Would you transcribe the whole listing exactly and drop its images?
^^^^^^^^^^^^^^^^
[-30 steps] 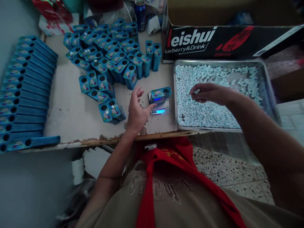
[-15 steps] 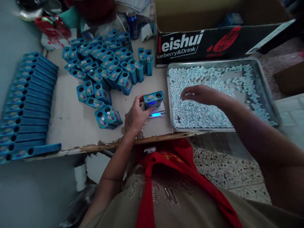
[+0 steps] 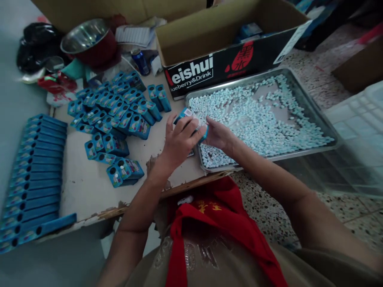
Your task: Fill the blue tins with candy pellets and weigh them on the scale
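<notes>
My left hand [image 3: 178, 139] is wrapped over a small blue box [image 3: 204, 131], tilted toward the metal tray. My right hand [image 3: 219, 134] is cupped at the box's lower right end, palm up, its fingers partly hidden by the box. Under my hands, at the near left edge of the tray [image 3: 335, 139], a bit of the small scale [image 3: 190, 154] shows. Pale blue-white tablets [image 3: 254, 127] are spread over the tray. Many open blue boxes [image 3: 116, 107] stand grouped on the table to the left.
A row of blue boxes [image 3: 42, 171] lies along the table's left side. Behind the tray is a large cardboard box [image 3: 218, 71]. A metal bowl [image 3: 86, 40], a blue can [image 3: 140, 61] and a black bag [image 3: 38, 44] sit at the back.
My left hand has lifted the box off the scale and tipped it toward the tray. My right hand has moved left from over the tablets to the box. The view has shifted.
</notes>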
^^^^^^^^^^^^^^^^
**Written answer**.
[-30 steps] 
[-15 steps] 
[+0 steps] 
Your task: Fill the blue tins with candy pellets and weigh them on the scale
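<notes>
My left hand [image 3: 178, 139] is wrapped over a small blue box [image 3: 204, 131], tilted toward the metal tray. My right hand [image 3: 219, 134] is cupped at the box's lower right end, palm up, its fingers partly hidden by the box. Under my hands, at the near left edge of the tray [image 3: 335, 139], a bit of the small scale [image 3: 190, 154] shows. Pale blue-white tablets [image 3: 254, 127] are spread over the tray. Many open blue boxes [image 3: 116, 107] stand grouped on the table to the left.
A row of blue boxes [image 3: 42, 171] lies along the table's left side. Behind the tray is a large cardboard box [image 3: 218, 71]. A metal bowl [image 3: 86, 40], a blue can [image 3: 140, 61] and a black bag [image 3: 38, 44] sit at the back.
My left hand has lifted the box off the scale and tipped it toward the tray. My right hand has moved left from over the tablets to the box. The view has shifted.
</notes>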

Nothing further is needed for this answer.